Maybe Brooklyn residents will be known again as "Trolley Dodgers," like they were a hundred years ago. And what a great name for a baseball team that would be.
 

martinsantos

Practically Family
Messages
595
Location
São Paulo, Brazil
This comeback would be wonderful. Most of downtowns have chaotic transit; streets not made for automobiles, but for people.

But I think that in several places it won't happen... Modern society has a passion about automobiles; I know some people who can not have food at home - but have a big new car and use it to go just two blocks. Here in São paulo we have 6 cars to 10 habitants. All the logistic if the city is focused in making new ways to the automobiles, nothing about to offer an option.
 

brspiritus

One of the Regulars
Messages
146
Location
Jacksonville, Fl.
Complete Streets

They're pushing for it here in Jacksonville in order to revitalize downtown but so far JTA has been giving us a deaf ear. They're all fired up with their pet projects, the Outer Beltway and the Bus Rapid Transit. Apparently the outer beltway is a dead issue now, thank God, but they're still pushing for the BRT which noone wants. We've been screaming for streetcars for over a year now citing how much cheaper they are than buses and how towns that have brought them back are revitalizing but to no avail. I get sick of the back pocket politics here in town.
 

4spurs

One of the Regulars
Messages
271
Location
mostly in my head
Earlier in this thread I mentioned that New Orleans was adding a new streetcar line down Loyola Ave., well it is, and it is also adding another streetcar line down Rampart St. through the Marigny to the Bywater with a spur going down Elysian Fields towards the river. The Rampart St. line will parallel the old Desire streetcar route.
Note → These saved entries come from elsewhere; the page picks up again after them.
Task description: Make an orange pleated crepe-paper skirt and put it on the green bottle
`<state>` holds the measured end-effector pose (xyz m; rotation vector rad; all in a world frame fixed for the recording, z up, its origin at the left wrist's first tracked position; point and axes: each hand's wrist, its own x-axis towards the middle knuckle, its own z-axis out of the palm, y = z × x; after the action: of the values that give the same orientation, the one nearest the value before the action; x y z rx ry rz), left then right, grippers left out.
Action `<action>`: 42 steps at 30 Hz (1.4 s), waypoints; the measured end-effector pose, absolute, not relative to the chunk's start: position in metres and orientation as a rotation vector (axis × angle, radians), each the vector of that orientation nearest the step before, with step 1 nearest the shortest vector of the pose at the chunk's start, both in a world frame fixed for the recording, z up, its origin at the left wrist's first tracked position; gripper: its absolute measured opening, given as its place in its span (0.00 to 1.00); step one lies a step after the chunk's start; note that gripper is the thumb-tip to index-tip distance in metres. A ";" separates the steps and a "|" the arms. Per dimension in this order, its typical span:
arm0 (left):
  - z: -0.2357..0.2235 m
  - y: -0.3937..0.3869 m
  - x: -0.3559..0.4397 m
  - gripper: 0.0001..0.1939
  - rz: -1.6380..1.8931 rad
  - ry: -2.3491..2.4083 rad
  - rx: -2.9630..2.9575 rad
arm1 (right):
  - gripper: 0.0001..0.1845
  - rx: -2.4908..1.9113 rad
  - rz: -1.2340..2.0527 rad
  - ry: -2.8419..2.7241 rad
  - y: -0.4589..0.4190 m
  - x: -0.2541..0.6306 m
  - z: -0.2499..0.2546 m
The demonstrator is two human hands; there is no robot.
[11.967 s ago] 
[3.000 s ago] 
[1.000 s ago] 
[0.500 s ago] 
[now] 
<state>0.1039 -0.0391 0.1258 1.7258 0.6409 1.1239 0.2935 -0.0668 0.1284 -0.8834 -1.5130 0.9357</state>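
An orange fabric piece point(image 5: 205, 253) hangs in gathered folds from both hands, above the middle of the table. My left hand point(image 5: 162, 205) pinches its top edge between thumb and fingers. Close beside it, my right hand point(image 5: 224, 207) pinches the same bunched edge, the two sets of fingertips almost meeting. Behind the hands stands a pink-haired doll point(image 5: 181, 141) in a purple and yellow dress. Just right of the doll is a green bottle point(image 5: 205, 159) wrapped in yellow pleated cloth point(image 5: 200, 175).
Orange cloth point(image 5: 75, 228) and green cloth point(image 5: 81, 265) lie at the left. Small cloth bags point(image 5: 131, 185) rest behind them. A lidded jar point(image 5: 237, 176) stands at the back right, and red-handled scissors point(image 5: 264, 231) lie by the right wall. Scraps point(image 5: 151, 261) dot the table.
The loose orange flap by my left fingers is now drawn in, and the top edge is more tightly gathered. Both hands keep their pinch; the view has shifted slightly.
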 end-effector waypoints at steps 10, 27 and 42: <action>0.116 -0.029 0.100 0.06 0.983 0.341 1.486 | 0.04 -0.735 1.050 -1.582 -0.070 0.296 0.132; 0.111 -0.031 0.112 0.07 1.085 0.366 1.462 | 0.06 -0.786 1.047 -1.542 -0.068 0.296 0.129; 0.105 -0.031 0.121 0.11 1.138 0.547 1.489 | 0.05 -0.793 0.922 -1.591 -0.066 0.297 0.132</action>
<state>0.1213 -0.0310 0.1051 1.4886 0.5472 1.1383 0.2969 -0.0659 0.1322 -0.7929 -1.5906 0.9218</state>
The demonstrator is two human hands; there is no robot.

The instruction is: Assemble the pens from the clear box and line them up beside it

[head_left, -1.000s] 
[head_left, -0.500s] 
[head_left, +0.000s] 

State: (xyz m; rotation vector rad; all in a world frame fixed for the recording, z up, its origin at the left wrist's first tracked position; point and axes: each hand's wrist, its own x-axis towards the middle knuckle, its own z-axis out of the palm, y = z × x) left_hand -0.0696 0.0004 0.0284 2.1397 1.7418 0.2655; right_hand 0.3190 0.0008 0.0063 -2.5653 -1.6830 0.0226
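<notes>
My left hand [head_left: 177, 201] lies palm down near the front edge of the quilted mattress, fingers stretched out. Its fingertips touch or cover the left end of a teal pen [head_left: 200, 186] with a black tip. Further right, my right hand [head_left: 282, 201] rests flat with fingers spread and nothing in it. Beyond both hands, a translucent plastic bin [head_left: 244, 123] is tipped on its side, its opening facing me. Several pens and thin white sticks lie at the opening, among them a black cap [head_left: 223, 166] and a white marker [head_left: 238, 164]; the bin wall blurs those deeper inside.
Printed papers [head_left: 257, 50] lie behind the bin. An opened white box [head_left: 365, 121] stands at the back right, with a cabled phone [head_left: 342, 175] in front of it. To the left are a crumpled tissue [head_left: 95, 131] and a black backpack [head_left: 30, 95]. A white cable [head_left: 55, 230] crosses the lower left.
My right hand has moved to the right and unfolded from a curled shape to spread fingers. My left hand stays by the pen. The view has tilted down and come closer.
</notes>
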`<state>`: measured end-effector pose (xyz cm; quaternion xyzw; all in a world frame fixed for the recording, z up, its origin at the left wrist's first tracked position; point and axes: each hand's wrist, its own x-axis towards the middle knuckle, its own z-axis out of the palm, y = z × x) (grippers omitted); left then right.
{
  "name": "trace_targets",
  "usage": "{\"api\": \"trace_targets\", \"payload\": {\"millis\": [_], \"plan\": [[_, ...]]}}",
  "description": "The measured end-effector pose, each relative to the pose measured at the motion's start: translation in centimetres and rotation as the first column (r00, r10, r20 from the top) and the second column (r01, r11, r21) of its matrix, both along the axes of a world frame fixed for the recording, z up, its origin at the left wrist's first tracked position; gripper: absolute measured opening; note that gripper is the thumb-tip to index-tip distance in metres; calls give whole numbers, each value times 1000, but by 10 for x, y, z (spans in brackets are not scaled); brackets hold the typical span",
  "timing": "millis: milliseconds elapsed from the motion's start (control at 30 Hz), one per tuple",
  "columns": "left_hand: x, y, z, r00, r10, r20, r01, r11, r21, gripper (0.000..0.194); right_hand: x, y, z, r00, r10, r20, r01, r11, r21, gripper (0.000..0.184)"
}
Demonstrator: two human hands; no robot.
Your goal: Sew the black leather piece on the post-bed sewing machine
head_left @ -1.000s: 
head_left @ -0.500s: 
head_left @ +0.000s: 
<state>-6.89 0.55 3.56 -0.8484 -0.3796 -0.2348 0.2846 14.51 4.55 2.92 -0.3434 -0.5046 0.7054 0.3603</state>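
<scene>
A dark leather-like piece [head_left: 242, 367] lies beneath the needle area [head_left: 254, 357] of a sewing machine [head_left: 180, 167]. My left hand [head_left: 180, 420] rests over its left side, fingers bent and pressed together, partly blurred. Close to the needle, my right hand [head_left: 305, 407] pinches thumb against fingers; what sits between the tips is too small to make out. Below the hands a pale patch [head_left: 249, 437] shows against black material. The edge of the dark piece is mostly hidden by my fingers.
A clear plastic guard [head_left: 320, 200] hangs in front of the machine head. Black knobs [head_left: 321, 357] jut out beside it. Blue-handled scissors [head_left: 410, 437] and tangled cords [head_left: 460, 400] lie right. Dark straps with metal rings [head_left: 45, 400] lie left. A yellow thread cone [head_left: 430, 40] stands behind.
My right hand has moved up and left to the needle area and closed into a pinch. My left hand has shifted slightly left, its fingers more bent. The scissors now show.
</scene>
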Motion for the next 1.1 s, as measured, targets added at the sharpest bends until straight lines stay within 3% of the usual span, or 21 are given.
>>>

In 2004 New Orleans restored the old Canal St. streetcar line. I remember the city ripping the Canal St. line up 50 years ago and switching over to buses. It only took them 50 years to figure out that it was a mistake. Many of the streetcars that run in New Orleans are vintage cars from the 1920's; all of the St. Charles Ave. cars are. New Orleans has also bought vintage streetcars and streetcar parts from other cities around the world; see the link below for photos.

http://www.oldtrails.com/LightRail/NewOrleans/raillnoh.htm here is a link to a photo showing contemporaty streetcars on Canal St. in New Orleans. The red cars are the Canal St. line and I believe the red cars are from Melbourne. Australia; the green car is the St. Charles Ave. line.

The St. Charles streetcar comes down Carondelet St. and turns right running on Canal St. for one block before turning right again on St. Charles and heading back up St. Charles. That is why in the photo you see both the Canal St. and the St. Charles streetcars.

New Orleans has the oldest continually operating streetcar system in the world http://en.wikipedia.org/wiki/Streetcars_in_New_Orleans

Will streetcars save the world? I have no idea, but they are more fun to ride than a bus and are making a comeback in New Orleans.